| Work item |
Once the pictures are set aside, transcribe each line of the listing exactly.

[Supplied records — start]

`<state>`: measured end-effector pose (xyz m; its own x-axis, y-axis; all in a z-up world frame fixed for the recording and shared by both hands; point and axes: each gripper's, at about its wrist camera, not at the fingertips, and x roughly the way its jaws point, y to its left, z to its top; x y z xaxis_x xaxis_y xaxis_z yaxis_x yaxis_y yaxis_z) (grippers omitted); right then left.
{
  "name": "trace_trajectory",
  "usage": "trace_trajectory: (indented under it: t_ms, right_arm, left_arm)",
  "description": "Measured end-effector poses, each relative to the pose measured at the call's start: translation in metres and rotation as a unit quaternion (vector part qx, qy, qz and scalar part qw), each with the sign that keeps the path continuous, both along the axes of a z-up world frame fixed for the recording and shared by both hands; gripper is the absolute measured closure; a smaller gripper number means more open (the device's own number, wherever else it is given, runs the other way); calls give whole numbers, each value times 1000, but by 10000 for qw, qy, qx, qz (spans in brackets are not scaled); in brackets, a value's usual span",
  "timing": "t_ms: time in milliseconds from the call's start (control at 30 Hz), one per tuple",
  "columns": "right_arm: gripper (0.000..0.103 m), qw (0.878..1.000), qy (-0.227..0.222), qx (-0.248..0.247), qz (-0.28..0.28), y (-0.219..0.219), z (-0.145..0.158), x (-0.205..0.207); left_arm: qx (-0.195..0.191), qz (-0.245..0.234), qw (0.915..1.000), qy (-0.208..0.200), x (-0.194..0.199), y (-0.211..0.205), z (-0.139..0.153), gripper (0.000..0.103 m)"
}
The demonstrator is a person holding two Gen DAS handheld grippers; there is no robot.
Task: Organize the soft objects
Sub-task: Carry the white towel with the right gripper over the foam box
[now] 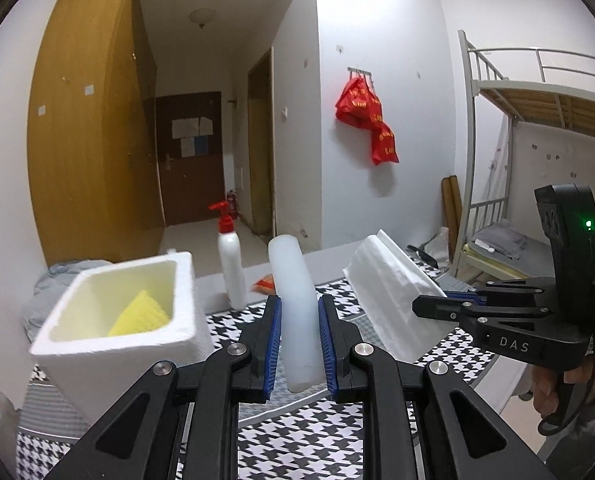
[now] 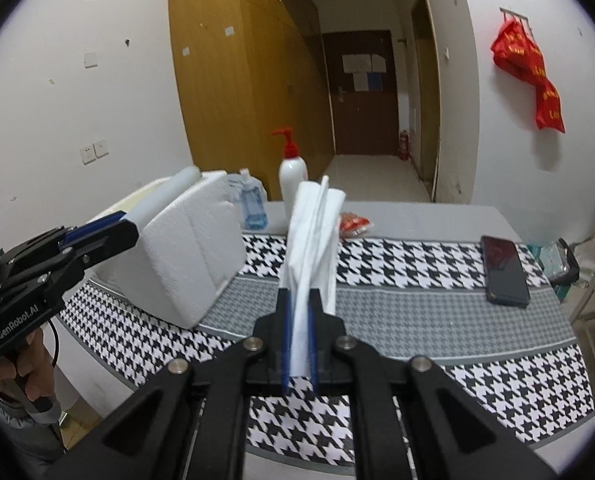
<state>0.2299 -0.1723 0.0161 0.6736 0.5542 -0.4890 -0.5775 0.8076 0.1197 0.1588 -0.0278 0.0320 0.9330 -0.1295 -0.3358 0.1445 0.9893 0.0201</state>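
Jaws first: our left gripper (image 1: 300, 344) is clamped on a white foam roll (image 1: 295, 312), blue pads pressed against both its sides, the roll standing upright between them and rising well past the tips. Its lower end pokes out below the pads, clear of the checked cloth (image 1: 317, 440). Just left of those jaws we have the foam box (image 1: 185, 308), open at the top, with a yellow sponge (image 1: 139, 314) lying inside it. Beyond the tips, a white pump bottle (image 1: 231, 262) stands upright, and a red packet (image 1: 264, 284) peeks out behind the roll.

Over to our right gripper (image 2: 299, 336): those jaws are pinched tight on a folded white sheet (image 2: 311, 248), which rises upright between the pads and fans out a little above them. Left of these jaws sits the box again, with the left gripper holding the roll over its near rim. Well off to the right of the jaws, a dark phone (image 2: 504, 270) lies flat on the cloth. A blue bottle (image 2: 252, 204) stands behind the box.
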Motion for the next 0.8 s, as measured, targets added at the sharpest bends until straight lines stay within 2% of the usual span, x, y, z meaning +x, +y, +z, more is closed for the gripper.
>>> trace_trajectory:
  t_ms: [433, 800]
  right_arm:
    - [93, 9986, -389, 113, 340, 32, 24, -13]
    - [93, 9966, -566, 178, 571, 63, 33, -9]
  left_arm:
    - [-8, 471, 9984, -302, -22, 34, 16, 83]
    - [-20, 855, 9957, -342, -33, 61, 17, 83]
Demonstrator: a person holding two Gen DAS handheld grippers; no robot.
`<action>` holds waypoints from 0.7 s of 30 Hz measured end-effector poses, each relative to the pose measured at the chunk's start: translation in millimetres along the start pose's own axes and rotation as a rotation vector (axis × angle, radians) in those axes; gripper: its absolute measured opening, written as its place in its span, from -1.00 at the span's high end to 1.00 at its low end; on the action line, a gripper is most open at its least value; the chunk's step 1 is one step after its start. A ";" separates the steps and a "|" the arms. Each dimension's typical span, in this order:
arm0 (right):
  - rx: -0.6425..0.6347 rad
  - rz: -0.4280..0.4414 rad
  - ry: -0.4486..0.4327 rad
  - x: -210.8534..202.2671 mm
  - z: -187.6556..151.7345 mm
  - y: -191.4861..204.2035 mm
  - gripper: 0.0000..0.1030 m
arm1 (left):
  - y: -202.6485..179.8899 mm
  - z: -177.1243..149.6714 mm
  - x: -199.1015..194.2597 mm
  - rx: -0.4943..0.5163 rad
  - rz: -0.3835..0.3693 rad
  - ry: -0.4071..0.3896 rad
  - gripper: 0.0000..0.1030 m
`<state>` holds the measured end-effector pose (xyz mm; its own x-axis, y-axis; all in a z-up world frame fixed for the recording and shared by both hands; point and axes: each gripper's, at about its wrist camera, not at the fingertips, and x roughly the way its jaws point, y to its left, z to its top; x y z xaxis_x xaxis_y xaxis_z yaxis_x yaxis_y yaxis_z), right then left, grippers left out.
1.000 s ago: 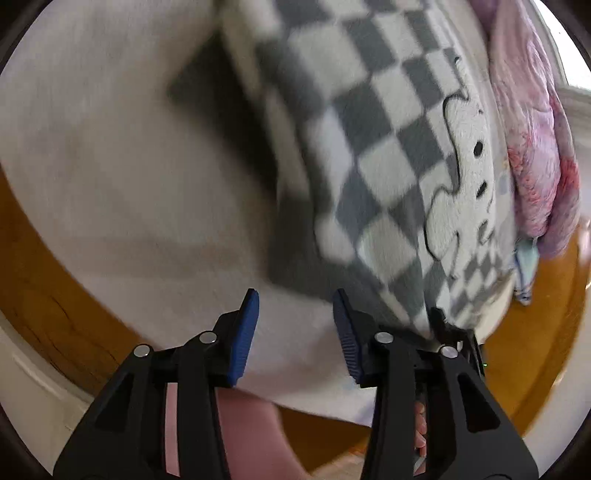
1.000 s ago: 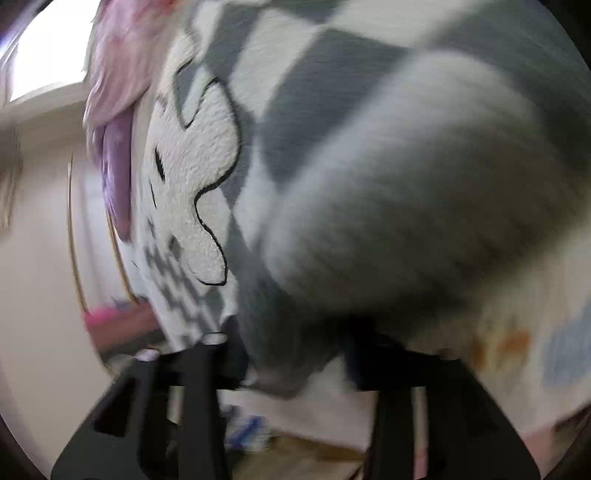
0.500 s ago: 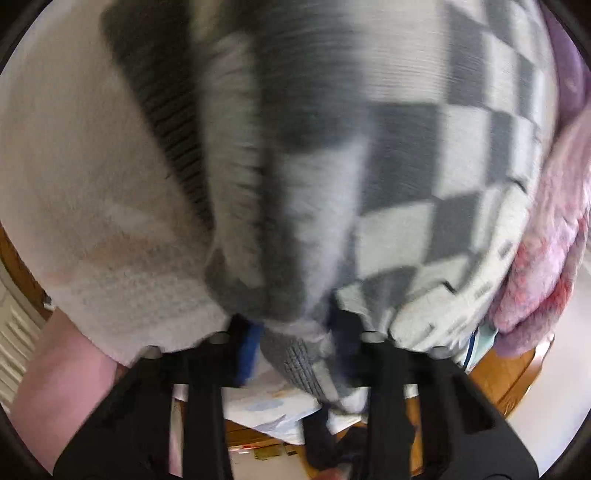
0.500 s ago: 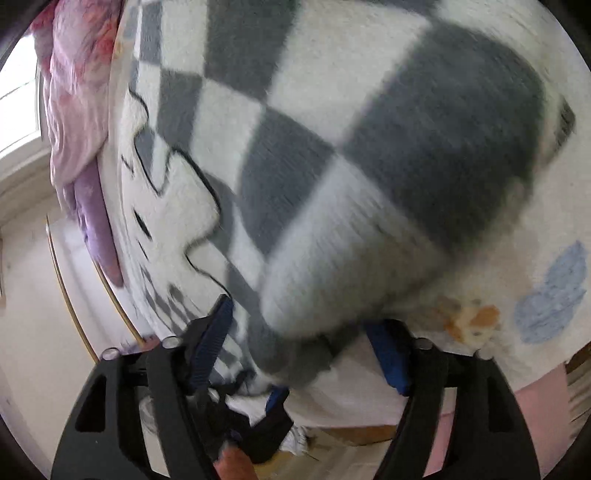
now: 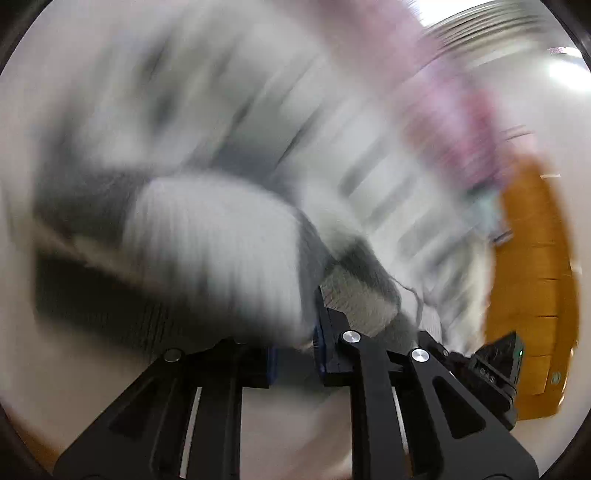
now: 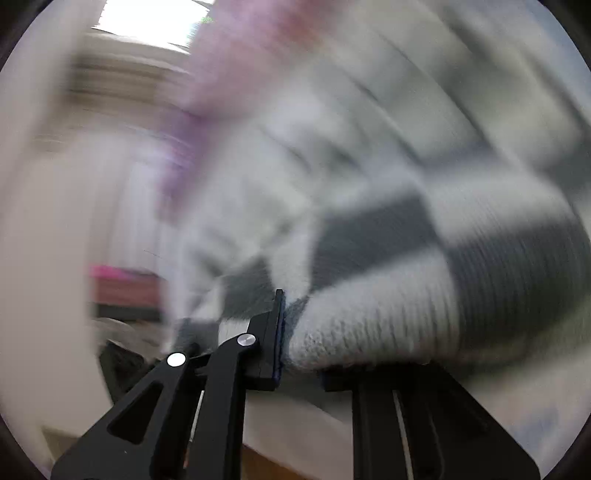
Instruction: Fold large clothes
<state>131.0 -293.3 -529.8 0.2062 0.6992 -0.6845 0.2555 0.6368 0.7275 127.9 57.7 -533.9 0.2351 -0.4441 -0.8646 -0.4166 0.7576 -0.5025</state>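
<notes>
A grey-and-white checked knit sweater (image 5: 207, 240) fills both blurred wrist views. In the left wrist view a bunched fold of it sits between the blue pads of my left gripper (image 5: 295, 332), whose jaws are closing and pinching the knit. In the right wrist view the sweater (image 6: 406, 314) bulges over my right gripper (image 6: 301, 343). Its jaws are closing too, with a rounded edge of knit squeezed between them. That gripper's right finger is mostly hidden under the cloth.
A pink and purple garment (image 5: 454, 122) lies beyond the sweater, also seen as the pink garment (image 6: 229, 66). An orange wooden surface (image 5: 532, 277) shows at the right. A black device (image 5: 495, 365) sits near it. A bright window (image 6: 147, 18) is above.
Both grippers went from open beside the sweater to pinching folds of it. The views have swung and blurred as the cloth lifts with them.
</notes>
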 end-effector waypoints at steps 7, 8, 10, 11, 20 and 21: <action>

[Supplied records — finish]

| Exercise answer |
`<state>`: measured end-effector pose (xyz m; its own x-axis, y-axis; all in a z-up world frame fixed for the recording and shared by both hands; point and axes: each gripper's, at about its wrist camera, not at the fingertips, and x roughly the way its jaws point, y to its left, z to its top; x y z xaxis_x xaxis_y xaxis_z yaxis_x yaxis_y yaxis_z) (grippers omitted); right then left.
{
  "name": "trace_trajectory",
  "usage": "trace_trajectory: (indented under it: t_ms, right_arm, left_arm)",
  "description": "Measured end-effector poses, each relative to the pose measured at the call's start: translation in metres and rotation as a unit quaternion (vector part qx, qy, qz and scalar part qw), each with the sign that keeps the path continuous, both along the axes of a z-up world frame fixed for the recording and shared by both hands; gripper is the absolute measured closure; a smaller gripper number means more open (the device's own number, wherever else it is given, runs the other way); calls give whole numbers, each value times 1000, but by 10000 for qw, qy, qx, qz (spans in brackets are not scaled); in brackets, a value's usual span",
  "timing": "t_ms: time in milliseconds from the call's start (control at 30 Hz), one per tuple",
  "columns": "right_arm: gripper (0.000..0.103 m), qw (0.878..1.000), qy (-0.227..0.222), qx (-0.248..0.247), qz (-0.28..0.28), y (-0.219..0.219), z (-0.145..0.158), x (-0.205..0.207); left_arm: qx (-0.195..0.191), qz (-0.245..0.234), qw (0.915..1.000), qy (-0.208..0.200), x (-0.194..0.199), y (-0.211..0.205), z (-0.139..0.153), gripper (0.000..0.103 m)"
}
The demonstrator is a person holding two Gen DAS handheld grippers; there is no robot.
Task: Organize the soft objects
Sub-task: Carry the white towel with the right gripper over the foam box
[now] 
[now] 
<state>0.2299 -0.1723 0.0161 0.6736 0.5542 -0.4890 -0.5775 0.8076 0.1197 0.1588 -0.0278 0.0320 0.9330 -0.1295 -0.3358 0.1445 0.9893 0.0201</state>
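Jaws first: our left gripper (image 1: 300, 344) is clamped on a white foam roll (image 1: 295, 312), blue pads pressed against both its sides, the roll standing upright between them and rising well past the tips. Its lower end pokes out below the pads, clear of the checked cloth (image 1: 317, 440). Just left of those jaws we have the foam box (image 1: 185, 308), open at the top, with a yellow sponge (image 1: 139, 314) lying inside it. Beyond the tips, a white pump bottle (image 1: 231, 262) stands upright, and a red packet (image 1: 264, 284) peeks out behind the roll.

Over to our right gripper (image 2: 299, 336): those jaws are pinched tight on a folded white sheet (image 2: 311, 248), which rises upright between the pads and fans out a little above them. Left of these jaws sits the box again, with the left gripper holding the roll over its near rim. Well off to the right of the jaws, a dark phone (image 2: 504, 270) lies flat on the cloth. A blue bottle (image 2: 252, 204) stands behind the box.
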Motion for the next 0.8 s, as measured, targets added at the sharpest bends until straight lines stay within 2% of the usual span, x, y, z meaning +x, +y, +z, more is closed for the gripper.
>>> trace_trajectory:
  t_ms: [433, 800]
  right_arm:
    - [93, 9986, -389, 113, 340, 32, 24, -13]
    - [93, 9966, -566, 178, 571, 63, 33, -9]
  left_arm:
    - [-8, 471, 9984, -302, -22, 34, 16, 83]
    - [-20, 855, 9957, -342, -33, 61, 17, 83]
Demonstrator: a person holding two Gen DAS handheld grippers; no robot.
`<action>` holds waypoints from 0.7 s of 30 Hz measured end-effector poses, each relative to the pose measured at the chunk's start: translation in millimetres along the start pose's own axes and rotation as a rotation vector (axis × angle, radians) in those axes; gripper: its absolute measured opening, written as its place in its span, from -1.00 at the span's high end to 1.00 at its low end; on the action line, a gripper is most open at its least value; the chunk's step 1 is one step after its start. A ";" separates the steps and a "|" the arms. Each dimension's typical span, in this order:
arm0 (right):
  - rx: -0.6425..0.6347 rad
  - rz: -0.4280..0.4414 rad
  - ry: -0.4486..0.4327 rad
  - x: -210.8534..202.2671 mm
  - z: -187.6556..151.7345 mm
  - y: -191.4861..204.2035 mm
  - gripper: 0.0000..0.1030 m
arm1 (left):
  - y: -202.6485..179.8899 mm
  - z: -177.1243..149.6714 mm
  - x: -199.1015..194.2597 mm
  - rx: -0.4943..0.5163 rad
  - rz: -0.3835..0.3693 rad
  - ry: -0.4071..0.3896 rad
  - gripper: 0.0000..0.1030 m
`<state>` holds the measured end-effector pose (xyz mm; its own x-axis, y-axis; all in a z-up world frame fixed for the recording and shared by both hands; point and axes: each gripper's, at about its wrist camera, not at the fingertips, and x roughly the way its jaws point, y to its left, z to its top; x y z xaxis_x xaxis_y xaxis_z yaxis_x yaxis_y yaxis_z), right then left, grippers left out.
1.000 s ago: 
1.000 s ago: 
0.500 s ago: 
0.500 s ago: 
now: 
now: 
Instruction: Fold large clothes
<state>131.0 -293.3 -529.8 0.2062 0.6992 -0.6845 0.2555 0.6368 0.7275 127.9 57.7 -533.9 0.2351 -0.4441 -0.8646 -0.4166 0.7576 -0.5025</state>
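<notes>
A grey-and-white checked knit sweater (image 5: 207, 240) fills both blurred wrist views. In the left wrist view a bunched fold of it sits between the blue pads of my left gripper (image 5: 295, 332), whose jaws are closing and pinching the knit. In the right wrist view the sweater (image 6: 406, 314) bulges over my right gripper (image 6: 301, 343). Its jaws are closing too, with a rounded edge of knit squeezed between them. That gripper's right finger is mostly hidden under the cloth.
A pink and purple garment (image 5: 454, 122) lies beyond the sweater, also seen as the pink garment (image 6: 229, 66). An orange wooden surface (image 5: 532, 277) shows at the right. A black device (image 5: 495, 365) sits near it. A bright window (image 6: 147, 18) is above.
Both grippers went from open beside the sweater to pinching folds of it. The views have swung and blurred as the cloth lifts with them.
</notes>
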 end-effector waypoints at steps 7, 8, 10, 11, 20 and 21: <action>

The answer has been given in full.